_Task requirements_
How many lines below hold the string "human"? Report that number alone.

Data for this exercise Block Start

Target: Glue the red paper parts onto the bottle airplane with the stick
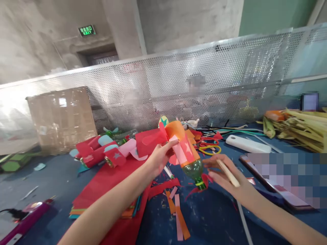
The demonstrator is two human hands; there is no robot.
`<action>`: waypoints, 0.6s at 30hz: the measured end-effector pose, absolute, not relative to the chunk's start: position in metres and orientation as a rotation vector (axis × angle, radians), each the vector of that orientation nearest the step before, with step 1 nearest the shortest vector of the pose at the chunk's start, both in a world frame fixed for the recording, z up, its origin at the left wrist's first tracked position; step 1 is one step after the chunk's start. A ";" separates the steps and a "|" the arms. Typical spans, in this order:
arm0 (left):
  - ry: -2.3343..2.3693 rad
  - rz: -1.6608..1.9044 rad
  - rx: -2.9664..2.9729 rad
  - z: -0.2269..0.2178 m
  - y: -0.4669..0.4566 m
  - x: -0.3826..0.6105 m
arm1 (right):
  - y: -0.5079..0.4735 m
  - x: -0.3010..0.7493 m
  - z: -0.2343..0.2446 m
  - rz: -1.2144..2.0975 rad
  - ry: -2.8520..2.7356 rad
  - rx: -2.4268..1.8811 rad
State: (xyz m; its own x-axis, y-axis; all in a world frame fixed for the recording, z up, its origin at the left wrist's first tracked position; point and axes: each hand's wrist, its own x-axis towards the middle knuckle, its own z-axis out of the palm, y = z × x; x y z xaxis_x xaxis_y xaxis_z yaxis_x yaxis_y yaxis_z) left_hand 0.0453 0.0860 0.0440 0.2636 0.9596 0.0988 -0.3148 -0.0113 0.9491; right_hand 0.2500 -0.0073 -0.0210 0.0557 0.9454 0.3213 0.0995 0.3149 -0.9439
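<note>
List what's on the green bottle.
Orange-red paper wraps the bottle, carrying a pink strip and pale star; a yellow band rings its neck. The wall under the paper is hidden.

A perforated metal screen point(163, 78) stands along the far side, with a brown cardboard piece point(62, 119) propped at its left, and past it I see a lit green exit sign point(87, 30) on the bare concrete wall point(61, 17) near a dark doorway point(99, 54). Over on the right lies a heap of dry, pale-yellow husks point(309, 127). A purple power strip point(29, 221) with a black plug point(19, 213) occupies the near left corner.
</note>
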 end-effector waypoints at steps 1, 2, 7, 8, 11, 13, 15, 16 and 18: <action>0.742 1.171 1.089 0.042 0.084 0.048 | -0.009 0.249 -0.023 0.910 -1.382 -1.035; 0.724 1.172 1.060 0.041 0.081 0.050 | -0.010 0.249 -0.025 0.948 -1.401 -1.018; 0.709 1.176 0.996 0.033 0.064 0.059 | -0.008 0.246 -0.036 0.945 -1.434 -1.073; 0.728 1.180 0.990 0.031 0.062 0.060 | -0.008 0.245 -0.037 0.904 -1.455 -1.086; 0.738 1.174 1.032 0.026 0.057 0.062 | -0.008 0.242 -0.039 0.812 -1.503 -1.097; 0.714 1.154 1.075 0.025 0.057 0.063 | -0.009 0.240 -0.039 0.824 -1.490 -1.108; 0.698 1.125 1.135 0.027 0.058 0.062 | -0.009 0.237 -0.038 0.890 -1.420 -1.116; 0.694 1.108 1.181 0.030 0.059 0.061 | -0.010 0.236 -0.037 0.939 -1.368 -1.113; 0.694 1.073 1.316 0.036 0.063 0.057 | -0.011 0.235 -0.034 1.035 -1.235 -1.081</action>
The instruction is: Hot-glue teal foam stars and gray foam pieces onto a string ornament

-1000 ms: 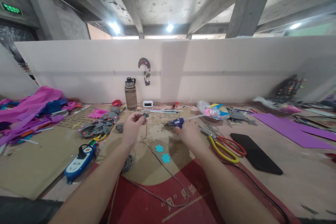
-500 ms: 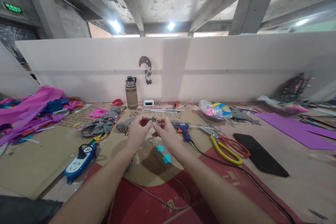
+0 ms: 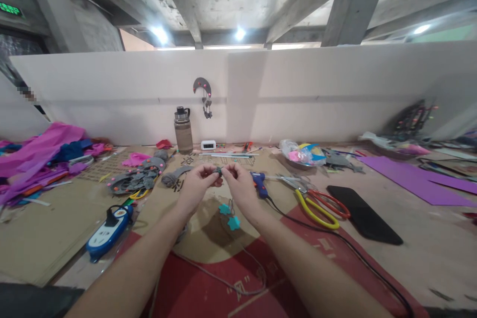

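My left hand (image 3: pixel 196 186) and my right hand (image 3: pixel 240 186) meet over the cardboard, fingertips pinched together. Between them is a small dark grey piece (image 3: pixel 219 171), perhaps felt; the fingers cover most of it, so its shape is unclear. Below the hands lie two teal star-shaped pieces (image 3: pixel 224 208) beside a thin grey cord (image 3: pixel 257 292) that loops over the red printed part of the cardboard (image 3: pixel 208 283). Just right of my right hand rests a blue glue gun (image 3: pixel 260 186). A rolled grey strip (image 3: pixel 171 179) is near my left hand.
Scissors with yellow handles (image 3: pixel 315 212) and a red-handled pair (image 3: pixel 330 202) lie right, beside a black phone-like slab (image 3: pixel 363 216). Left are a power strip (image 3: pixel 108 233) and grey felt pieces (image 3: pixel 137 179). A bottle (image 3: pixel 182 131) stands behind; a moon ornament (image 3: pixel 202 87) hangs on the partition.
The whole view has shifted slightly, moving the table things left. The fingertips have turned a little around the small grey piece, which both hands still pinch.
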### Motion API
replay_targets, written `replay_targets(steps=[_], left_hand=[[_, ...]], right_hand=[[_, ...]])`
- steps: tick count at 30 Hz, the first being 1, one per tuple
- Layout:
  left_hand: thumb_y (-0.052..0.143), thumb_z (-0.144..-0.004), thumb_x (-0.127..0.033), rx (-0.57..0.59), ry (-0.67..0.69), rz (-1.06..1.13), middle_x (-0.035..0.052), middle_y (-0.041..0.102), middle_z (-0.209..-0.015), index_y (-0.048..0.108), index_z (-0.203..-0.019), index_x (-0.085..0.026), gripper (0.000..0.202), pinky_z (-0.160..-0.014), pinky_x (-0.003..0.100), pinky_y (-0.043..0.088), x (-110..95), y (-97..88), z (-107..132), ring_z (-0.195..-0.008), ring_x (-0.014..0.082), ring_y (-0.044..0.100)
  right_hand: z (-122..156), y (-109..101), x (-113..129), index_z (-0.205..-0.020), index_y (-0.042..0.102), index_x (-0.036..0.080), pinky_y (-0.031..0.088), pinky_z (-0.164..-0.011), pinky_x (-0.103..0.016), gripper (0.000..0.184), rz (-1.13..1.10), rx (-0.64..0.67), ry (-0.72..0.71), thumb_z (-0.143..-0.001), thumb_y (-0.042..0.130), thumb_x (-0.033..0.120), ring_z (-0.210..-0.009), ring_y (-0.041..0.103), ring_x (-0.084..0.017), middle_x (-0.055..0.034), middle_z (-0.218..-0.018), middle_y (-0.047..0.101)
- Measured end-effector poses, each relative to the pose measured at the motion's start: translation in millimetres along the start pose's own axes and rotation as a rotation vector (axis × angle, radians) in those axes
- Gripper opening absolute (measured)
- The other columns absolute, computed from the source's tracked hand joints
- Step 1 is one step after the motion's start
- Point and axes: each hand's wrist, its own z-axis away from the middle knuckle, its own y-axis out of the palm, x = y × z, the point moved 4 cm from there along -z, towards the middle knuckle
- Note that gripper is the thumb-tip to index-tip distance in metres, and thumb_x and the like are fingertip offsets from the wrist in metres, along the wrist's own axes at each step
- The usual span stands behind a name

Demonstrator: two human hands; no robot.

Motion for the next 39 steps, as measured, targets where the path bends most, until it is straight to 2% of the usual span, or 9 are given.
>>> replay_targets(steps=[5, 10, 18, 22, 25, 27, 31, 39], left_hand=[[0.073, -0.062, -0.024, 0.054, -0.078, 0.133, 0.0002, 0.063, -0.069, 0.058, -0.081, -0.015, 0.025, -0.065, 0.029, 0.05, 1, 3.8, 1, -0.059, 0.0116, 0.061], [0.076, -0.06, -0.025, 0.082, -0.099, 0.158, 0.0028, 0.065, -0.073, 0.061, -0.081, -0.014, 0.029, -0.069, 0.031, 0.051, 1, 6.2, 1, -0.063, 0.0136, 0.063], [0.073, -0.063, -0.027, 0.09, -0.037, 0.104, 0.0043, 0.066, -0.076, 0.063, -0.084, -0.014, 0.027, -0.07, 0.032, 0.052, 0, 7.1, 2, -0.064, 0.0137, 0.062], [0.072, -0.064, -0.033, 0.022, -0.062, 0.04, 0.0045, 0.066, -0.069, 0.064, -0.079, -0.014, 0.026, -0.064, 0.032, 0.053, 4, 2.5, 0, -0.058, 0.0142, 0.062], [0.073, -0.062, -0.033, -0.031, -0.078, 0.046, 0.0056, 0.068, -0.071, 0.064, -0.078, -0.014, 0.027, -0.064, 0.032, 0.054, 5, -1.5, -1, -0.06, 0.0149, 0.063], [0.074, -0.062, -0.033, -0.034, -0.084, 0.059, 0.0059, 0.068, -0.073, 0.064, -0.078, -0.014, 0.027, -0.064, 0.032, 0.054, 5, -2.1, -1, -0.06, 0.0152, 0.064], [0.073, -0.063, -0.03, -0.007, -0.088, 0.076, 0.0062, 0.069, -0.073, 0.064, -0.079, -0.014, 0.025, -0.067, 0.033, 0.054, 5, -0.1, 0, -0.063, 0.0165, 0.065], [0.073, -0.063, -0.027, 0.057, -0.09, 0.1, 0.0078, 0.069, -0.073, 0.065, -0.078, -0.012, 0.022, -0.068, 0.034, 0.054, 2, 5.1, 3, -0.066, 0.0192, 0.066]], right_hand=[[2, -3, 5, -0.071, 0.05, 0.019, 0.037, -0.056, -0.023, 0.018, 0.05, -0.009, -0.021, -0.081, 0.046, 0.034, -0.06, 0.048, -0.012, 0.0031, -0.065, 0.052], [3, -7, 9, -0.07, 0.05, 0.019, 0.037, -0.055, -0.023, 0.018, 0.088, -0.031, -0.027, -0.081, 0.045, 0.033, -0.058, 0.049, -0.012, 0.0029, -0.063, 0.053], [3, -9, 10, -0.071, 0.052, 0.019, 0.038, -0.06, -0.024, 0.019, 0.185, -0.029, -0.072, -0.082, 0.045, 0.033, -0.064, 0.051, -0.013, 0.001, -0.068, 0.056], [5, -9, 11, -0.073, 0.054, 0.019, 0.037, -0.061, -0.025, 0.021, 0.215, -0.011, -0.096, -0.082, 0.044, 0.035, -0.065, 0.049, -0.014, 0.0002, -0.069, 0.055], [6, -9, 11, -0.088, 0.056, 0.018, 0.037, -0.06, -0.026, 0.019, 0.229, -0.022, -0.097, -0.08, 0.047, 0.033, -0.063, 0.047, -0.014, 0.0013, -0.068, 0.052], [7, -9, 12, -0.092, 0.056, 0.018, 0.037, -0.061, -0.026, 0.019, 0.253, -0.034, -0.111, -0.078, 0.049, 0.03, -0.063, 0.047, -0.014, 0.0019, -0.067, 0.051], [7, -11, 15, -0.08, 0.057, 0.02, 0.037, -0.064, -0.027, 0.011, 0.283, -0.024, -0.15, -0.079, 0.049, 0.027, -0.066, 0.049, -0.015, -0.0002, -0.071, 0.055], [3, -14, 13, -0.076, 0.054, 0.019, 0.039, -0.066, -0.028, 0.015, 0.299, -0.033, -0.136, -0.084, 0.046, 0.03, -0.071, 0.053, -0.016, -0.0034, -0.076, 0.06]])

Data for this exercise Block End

_Solution_
2